The Whole Time Member of SEBI (‘WTM’) recently passed an order against certain relatives of Mr. Ramalinga Raju and entities belonging to the promoter group of Satyam Computers for violation of Section 12A of the Securities and Exchange Board of India Act, 1992 (‘SEBI Act’), Regulations 3 and 4 of the SEBI (Prohibition of Fraudulent and Unfair Trade Practices) Regulations, 2003 (‘PFUTP Regulations’) and Regulation 3 of the SEBI (Prevention of Insider Trading) Regulations, 1992 (‘PIT Regulations’). The order was passed under Section 11(1), 11(4) and 11(B) of the SEBI Act.

One of the entities against whom the order was passed is SRSR Holdings Pvt. Ltd., a holding company, which owned almost all of the shares held by the promoter group of Satyam (SRSR Holdings held 8.27% of the total shareholding of Satyam while the total shareholding of the promoter / promoter group of Satyam was about 8.6%). The shareholders of SRSR Holdings were Mr. Ramalinga Raju, his brother Mr. Rama Raju and their respective spouses. I propose to analyze only that part of the order which deals with SRSR Holdings.

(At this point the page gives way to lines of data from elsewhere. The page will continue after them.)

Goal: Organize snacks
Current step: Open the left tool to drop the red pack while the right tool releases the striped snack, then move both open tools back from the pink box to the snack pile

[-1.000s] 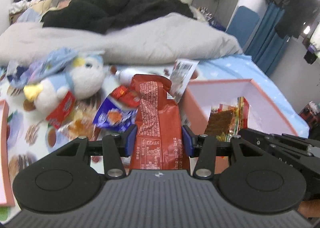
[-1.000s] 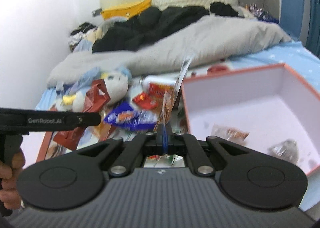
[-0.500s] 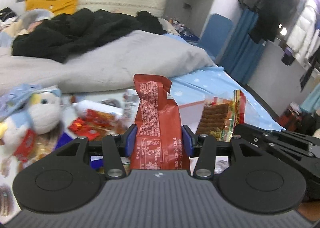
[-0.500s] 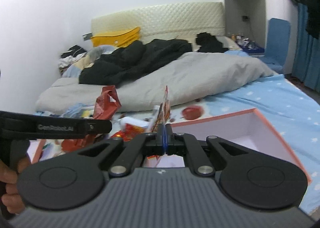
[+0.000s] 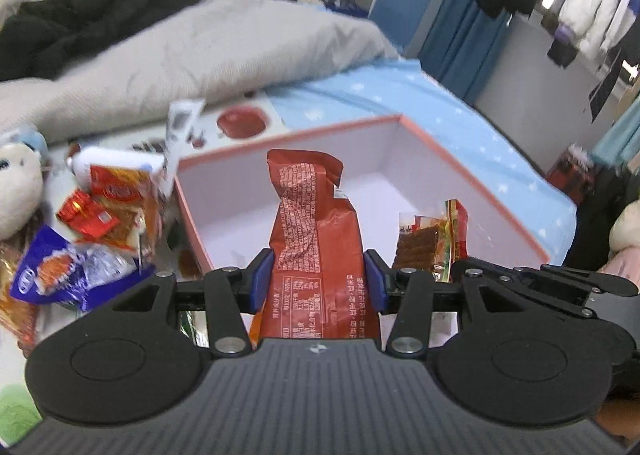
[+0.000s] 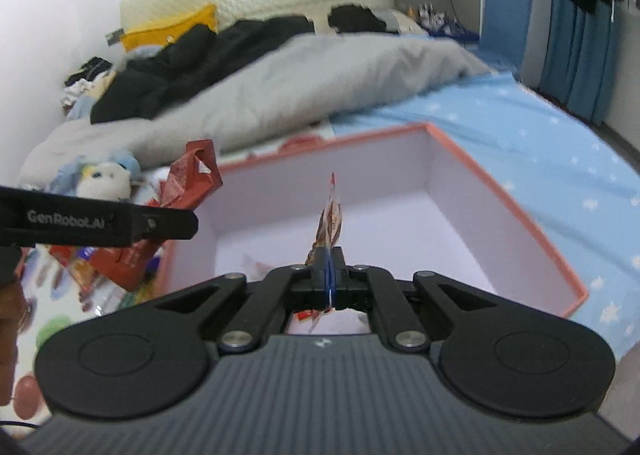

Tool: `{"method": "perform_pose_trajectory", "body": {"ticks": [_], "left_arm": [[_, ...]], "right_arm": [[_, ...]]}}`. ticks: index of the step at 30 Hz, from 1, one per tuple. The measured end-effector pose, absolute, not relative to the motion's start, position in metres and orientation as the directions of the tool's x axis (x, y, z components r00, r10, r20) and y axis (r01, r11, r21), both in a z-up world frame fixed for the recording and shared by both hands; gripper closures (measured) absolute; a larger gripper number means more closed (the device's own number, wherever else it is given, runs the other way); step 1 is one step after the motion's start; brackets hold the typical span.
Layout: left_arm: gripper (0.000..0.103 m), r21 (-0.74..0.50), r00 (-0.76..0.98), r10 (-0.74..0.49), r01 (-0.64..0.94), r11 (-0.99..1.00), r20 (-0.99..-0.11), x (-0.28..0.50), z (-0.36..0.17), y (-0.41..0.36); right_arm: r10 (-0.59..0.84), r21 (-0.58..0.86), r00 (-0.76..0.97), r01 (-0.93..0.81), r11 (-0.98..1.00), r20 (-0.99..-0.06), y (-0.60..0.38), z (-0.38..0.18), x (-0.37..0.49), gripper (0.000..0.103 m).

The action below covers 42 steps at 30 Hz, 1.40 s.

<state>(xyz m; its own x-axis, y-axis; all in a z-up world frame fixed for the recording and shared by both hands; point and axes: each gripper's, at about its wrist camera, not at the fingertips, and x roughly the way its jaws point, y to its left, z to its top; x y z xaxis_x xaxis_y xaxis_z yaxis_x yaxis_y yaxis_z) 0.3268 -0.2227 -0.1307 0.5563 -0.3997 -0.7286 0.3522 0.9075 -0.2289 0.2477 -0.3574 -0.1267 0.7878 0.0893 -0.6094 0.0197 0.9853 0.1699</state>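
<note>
The left gripper [image 5: 318, 281] grips a tall red pouch [image 5: 316, 239] between its blue pads [image 5: 262, 281], the pack standing upright at 12 o'clock from the wrist camera and poised at the near rim of the pink-edged box [image 5: 472, 179]. At 2 o'clock in the same view, the right gripper [image 6: 329, 279] is clamped flat on a thin wafer pack [image 5: 434, 245], seen edge-on in its own camera as a sliver rising over the box's pale floor. From the right wrist, the pouch [image 6: 188, 191] shows at 10 o'clock, held just outside or over the box's left wall; which of the two cannot be told. The box floor looks mostly bare, with at most a small wrapper or two near the front edge, partly hidden behind the right gripper. Outside it, at 9 o'clock in the left view, a loose heap remains on the bedspread: a blue-and-purple packet [image 5: 68, 273], small red sachets [image 5: 86, 213], an orange pack [image 5: 120, 191] and a white tube [image 5: 116, 159], beside a plush toy [image 5: 18, 191]. A grey duvet [image 5: 200, 55] fills the far bed. By this showing, the sorting is at an early stage: two snacks are in hand over the box and not yet let go, and most of the pile waits to be moved.
</note>
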Motion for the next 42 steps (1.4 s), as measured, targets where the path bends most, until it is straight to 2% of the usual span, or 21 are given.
{"method": "perform_pose_trajectory", "body": {"ticks": [9, 11, 13, 14, 15, 16, 21, 27, 42], "left_arm": [[0.048, -0.219, 0.517, -0.373, 0.335, 0.916, -0.771, 0.336, -0.166, -0.219], [0.045, -0.220, 0.520, -0.370, 0.329, 0.918, -0.770, 0.337, -0.165, -0.219], [0.031, -0.218, 0.531, -0.366, 0.321, 0.922, -0.765, 0.337, -0.162, -0.217], [0.030, -0.216, 0.546, -0.362, 0.314, 0.924, -0.756, 0.337, -0.160, -0.215], [0.030, -0.217, 0.551, -0.362, 0.311, 0.925, -0.752, 0.336, -0.156, -0.213], [0.030, -0.220, 0.553, -0.365, 0.312, 0.924, -0.749, 0.336, -0.152, -0.212], [0.030, -0.220, 0.584, -0.369, 0.312, 0.924, -0.723, 0.331, -0.131, -0.201], [0.030, -0.209, 0.650, -0.375, 0.320, 0.924, -0.661, 0.311, -0.094, -0.183], [0.030, -0.186, 0.776, -0.317, 0.257, 0.948, -0.546, 0.251, -0.035, -0.105]], "right_arm": [[0.096, 0.198, 0.752, 0.047, 0.979, -0.652, -0.367, -0.161, 0.252, 0.095], [0.110, 0.211, 0.746, 0.041, 0.977, -0.656, -0.368, -0.162, 0.253, 0.096], [0.102, 0.207, 0.746, 0.049, 0.977, -0.658, -0.368, -0.162, 0.254, 0.085], [0.102, 0.206, 0.753, 0.045, 0.977, -0.651, -0.368, -0.161, 0.252, 0.066], [0.099, 0.204, 0.761, 0.045, 0.978, -0.641, -0.369, -0.159, 0.251, 0.056], [0.095, 0.201, 0.764, 0.046, 0.978, -0.638, -0.369, -0.158, 0.251, 0.055], [0.092, 0.204, 0.791, 0.043, 0.978, -0.606, -0.371, -0.140, 0.248, 0.056], [0.091, 0.195, 0.846, 0.015, 0.981, -0.525, -0.359, -0.103, 0.236, 0.056], [0.202, 0.194, 0.912, -0.140, 0.971, -0.357, -0.299, -0.039, 0.202, 0.056]]}}
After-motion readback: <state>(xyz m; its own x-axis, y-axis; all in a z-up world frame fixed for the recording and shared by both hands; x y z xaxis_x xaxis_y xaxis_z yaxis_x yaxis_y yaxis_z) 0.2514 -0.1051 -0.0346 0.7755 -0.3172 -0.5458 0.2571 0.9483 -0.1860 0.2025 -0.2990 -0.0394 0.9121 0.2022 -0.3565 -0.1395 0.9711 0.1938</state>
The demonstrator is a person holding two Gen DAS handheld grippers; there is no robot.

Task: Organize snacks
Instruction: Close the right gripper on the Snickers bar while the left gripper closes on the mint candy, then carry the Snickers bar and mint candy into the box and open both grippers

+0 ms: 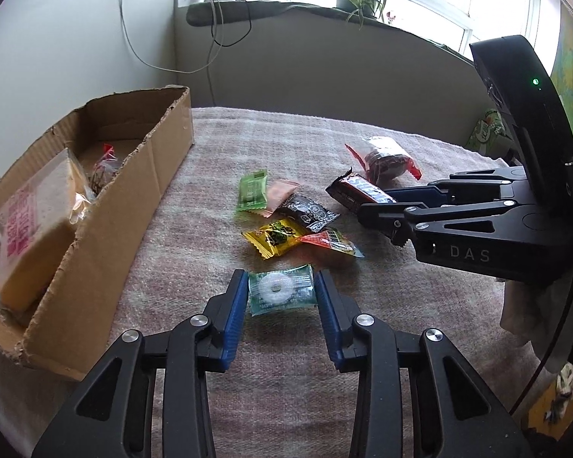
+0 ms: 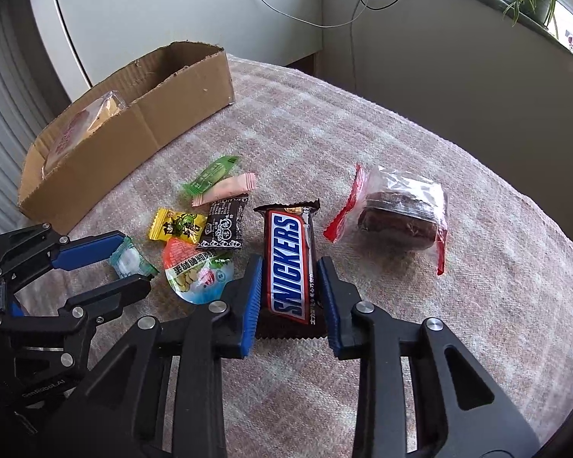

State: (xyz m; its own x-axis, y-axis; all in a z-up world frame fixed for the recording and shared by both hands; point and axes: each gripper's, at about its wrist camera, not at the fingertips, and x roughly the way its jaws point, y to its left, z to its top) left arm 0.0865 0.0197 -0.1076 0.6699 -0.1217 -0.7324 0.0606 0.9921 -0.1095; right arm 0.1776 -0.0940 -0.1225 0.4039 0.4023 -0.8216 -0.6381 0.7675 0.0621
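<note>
Both grabs are on: left gripper (image 1: 281, 293) jaws pinch the mint (image 1: 281, 291), right gripper (image 2: 289, 293) jaws clamp the Snickers (image 2: 289, 267). Next, lift both to the box (image 1: 141, 175).

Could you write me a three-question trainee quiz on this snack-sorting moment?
1. True or false: the left gripper has its fingers pressed on the Snickers bar.
2. Multiple choice: where does the wrapped brown cake lie? A) inside the cardboard box B) on the blanket, apart from the candy pile C) between the right gripper's fingers
3. Fill in: the right gripper is shut on the ____.

Key: 1 false, it grips the clear green ring-candy packet; 2 B; 3 Snickers bar.
</note>
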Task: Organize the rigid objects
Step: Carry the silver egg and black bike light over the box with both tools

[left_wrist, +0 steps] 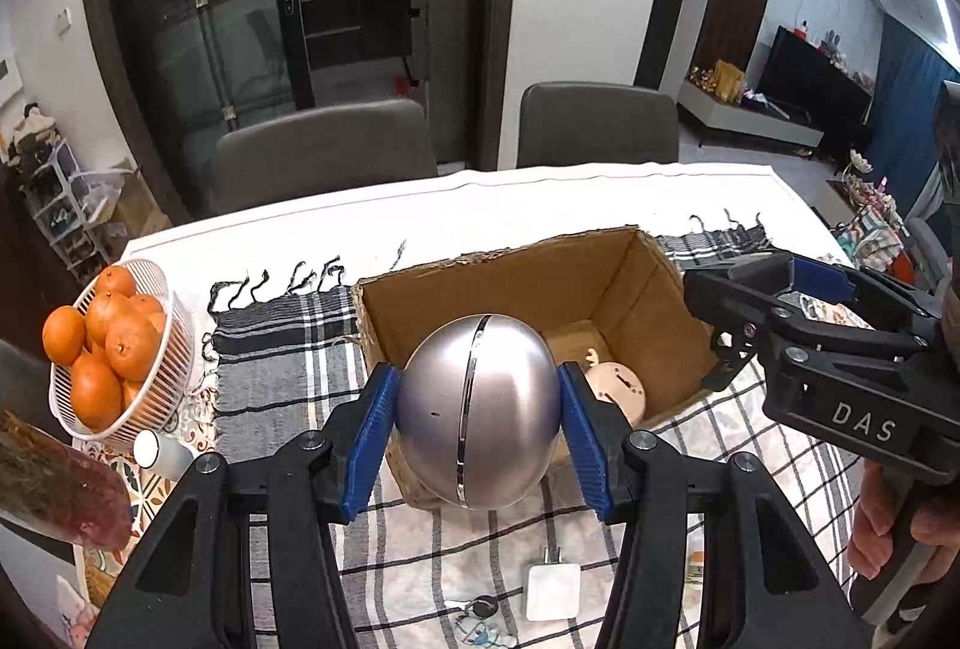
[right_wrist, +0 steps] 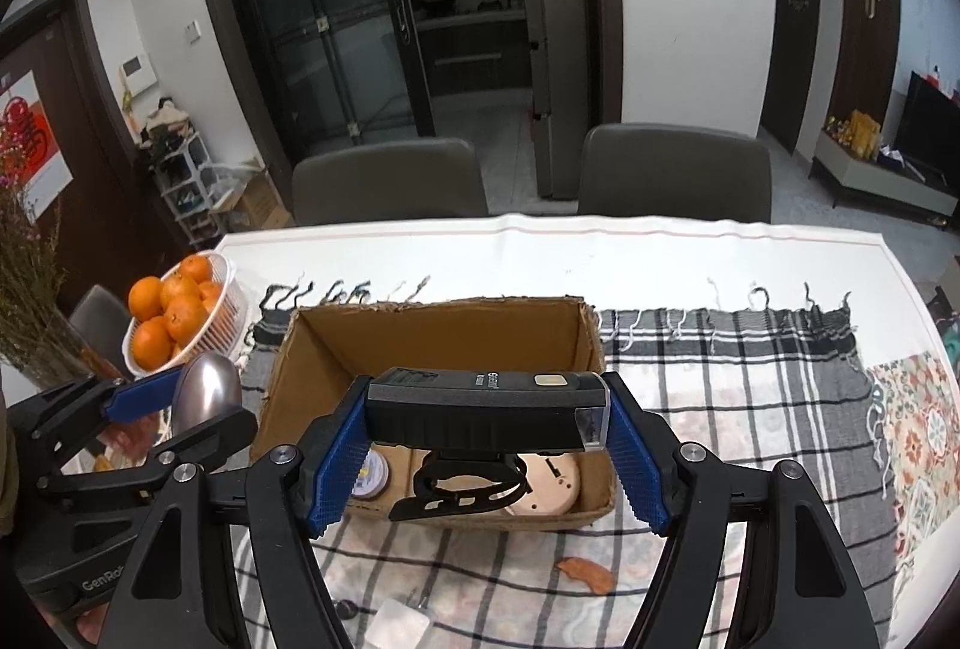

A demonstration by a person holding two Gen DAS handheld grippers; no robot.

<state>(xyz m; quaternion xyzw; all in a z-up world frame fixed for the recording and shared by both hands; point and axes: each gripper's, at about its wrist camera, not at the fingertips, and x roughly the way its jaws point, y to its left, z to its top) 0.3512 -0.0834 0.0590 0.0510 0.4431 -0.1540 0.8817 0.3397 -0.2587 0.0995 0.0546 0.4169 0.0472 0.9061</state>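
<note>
My left gripper (left_wrist: 477, 424) is shut on a silver egg-shaped object (left_wrist: 480, 409) with a chrome seam, held over the near wall of an open cardboard box (left_wrist: 636, 289). In the right wrist view the same silver object (right_wrist: 207, 394) shows at the left, beside the box (right_wrist: 432, 331). My right gripper (right_wrist: 486, 451) is shut on a black bike light (right_wrist: 480, 403) with a strap mount underneath, held above the box's near side. Inside the box lie a round wooden disc (left_wrist: 618, 391), the same disc (right_wrist: 549, 487), and a small round tin (right_wrist: 369, 478).
A white basket of oranges (left_wrist: 102, 349) stands at the left on the table. A plaid cloth (right_wrist: 720, 409) lies under the box. Near the front edge lie a white charger (left_wrist: 552, 592), a key fob (left_wrist: 480, 610) and a small white bottle (left_wrist: 159, 454). Two grey chairs (left_wrist: 324, 157) stand behind.
</note>
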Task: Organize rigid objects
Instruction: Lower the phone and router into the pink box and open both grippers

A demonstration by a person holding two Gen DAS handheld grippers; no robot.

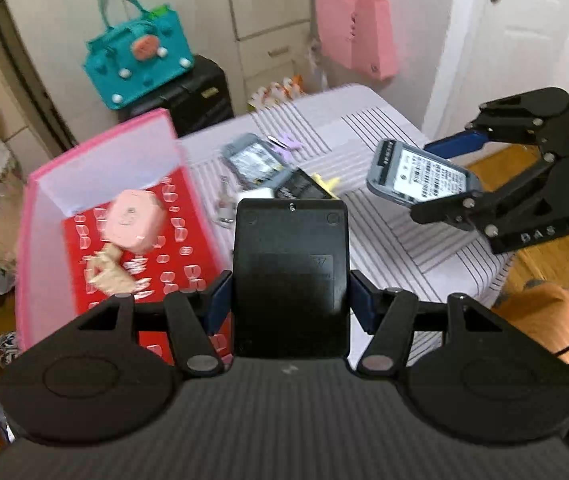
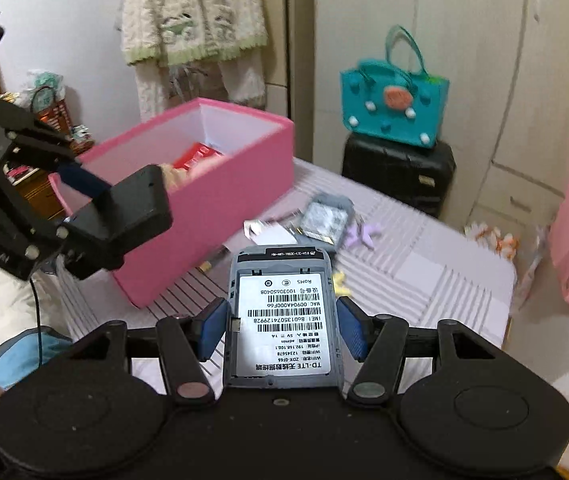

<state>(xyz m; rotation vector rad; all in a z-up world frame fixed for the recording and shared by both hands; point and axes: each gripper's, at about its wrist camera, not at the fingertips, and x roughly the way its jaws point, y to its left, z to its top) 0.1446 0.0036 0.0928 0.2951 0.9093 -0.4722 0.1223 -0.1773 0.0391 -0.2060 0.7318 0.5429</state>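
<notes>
My left gripper (image 1: 290,300) is shut on a flat black device (image 1: 290,276) and holds it in the air beside the open pink box (image 1: 24,240); it also shows in the right wrist view (image 2: 124,208). My right gripper (image 2: 280,332) is shut on a grey router (image 2: 282,320) with a white barcode label, held above the striped table (image 2: 424,280); this router shows at the right in the left wrist view (image 1: 420,178). The pink box (image 2: 212,208) holds a red sheet (image 1: 188,256), a pink case (image 1: 134,220) and a beige figure (image 1: 106,270).
On the table lie another grey device (image 1: 250,160), a black item (image 1: 302,188), purple (image 2: 360,234) and yellow (image 1: 326,182) small pieces and a small bottle (image 1: 224,204). A teal bag (image 1: 140,56) sits on a black suitcase (image 2: 398,172). Pink bags (image 1: 354,34) hang by the door.
</notes>
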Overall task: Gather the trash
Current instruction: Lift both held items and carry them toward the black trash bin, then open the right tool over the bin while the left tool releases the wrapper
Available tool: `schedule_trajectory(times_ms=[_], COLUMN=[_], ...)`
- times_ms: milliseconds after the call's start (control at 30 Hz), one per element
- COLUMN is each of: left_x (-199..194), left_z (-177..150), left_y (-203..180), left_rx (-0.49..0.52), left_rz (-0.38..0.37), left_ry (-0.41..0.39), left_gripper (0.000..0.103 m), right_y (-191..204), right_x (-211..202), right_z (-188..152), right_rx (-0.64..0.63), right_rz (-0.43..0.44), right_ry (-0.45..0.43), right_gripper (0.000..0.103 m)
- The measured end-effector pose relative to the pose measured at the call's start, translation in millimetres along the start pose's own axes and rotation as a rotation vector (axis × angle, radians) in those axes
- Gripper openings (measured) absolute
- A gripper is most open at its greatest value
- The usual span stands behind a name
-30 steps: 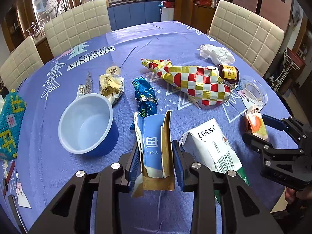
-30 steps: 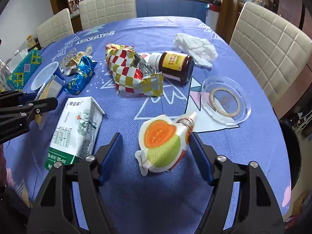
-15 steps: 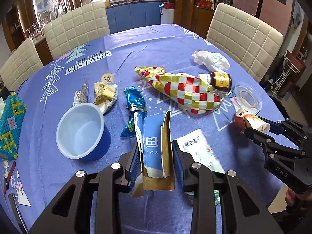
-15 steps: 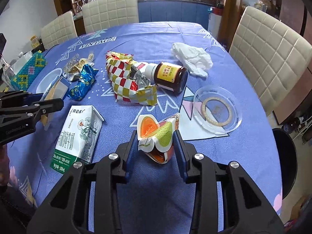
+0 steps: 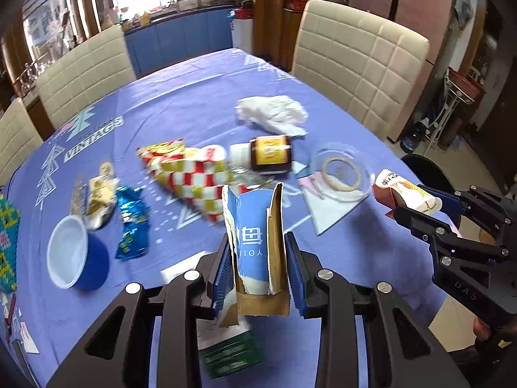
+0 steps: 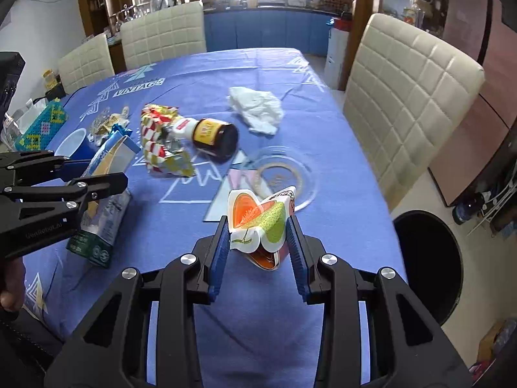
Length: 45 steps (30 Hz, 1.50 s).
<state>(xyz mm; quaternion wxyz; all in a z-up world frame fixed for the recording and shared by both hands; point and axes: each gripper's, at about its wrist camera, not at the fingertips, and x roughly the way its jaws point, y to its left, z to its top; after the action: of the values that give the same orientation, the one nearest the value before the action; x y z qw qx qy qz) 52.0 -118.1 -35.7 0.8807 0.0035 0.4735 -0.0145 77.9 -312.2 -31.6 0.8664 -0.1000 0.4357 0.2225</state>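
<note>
Black angular left gripper (image 5: 258, 255) and right gripper (image 6: 257, 252), blue ribbed pads (image 5: 223, 266), silver screws, faint grey lettering.

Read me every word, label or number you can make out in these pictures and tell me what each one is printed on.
"VINTAGE": blue tablecloth, also readable in the right wrist view.
"DAS": right gripper body.
"GenRobot.AI": left gripper body, partly blurred.
"iOY" with a square character, seen upside down: torn blue carton in the left gripper.
Too blurred or small: brown jar label, milk carton, crushed fruit cup, snack wrappers.
</note>
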Motion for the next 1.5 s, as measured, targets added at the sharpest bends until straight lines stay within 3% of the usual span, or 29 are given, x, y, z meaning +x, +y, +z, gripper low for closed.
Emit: schedule_trajectory(times_ms=[867,967,1033,1300,1500], left_x=[43,47,48,52,52], left_z=[81,86,89,100,104], left_y=[-205,-219,-227,-253,-284], left_rx=[0.322,0.348,0.362,0.398,0.452], left_rz=[-0.177,-0.182,-0.186,-0.210,-0.249], left_ry=[-0.016,-0.015,-0.015,-0.014,-0.026], left_gripper=[0.031,0.032,0.032,0.033,0.033], right_y=[-174,-184,-188,-211,-228], right_x=[-47,-45,-43,-49,-57], right_z=[-38,-41,-41,-49,-61], right_rx=[0.248,0.255,0.257,0.299,0.346], right_rz=[-0.201,-0.221,-0.244,-0.311,-0.355], right_ry=[-0.059,-0.050,-0.043,-0.072,-0.071], right_gripper=[0.038,0.042,0.051,0.068,0.070])
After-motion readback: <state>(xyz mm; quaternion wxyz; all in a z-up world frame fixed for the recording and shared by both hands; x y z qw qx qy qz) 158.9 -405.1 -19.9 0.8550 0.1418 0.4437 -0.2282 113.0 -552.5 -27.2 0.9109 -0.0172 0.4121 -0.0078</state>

The facts are that during the period between August 2007 and November 2008, various promoter group entities of Satyam had taken loans amounting to Rs. 1,258 crores from financial institutions and SRSR Holdings had pledged the shares of Satyam on their behalf as security for the loans. The weighted average price at which the shares were pledged was Rs. 402.80 and most of the lenders required the borrowers to pledge about 2.25 times the value of the loan as security. The lenders started invoking the pledge between December 23, 2008 and January 7, 2009, on account of shortfall in the margins. It may be recalled that Mr. Ramalinga Raju issued the infamous letter disclosing financial irregularities in Satyam on January 7, 2009.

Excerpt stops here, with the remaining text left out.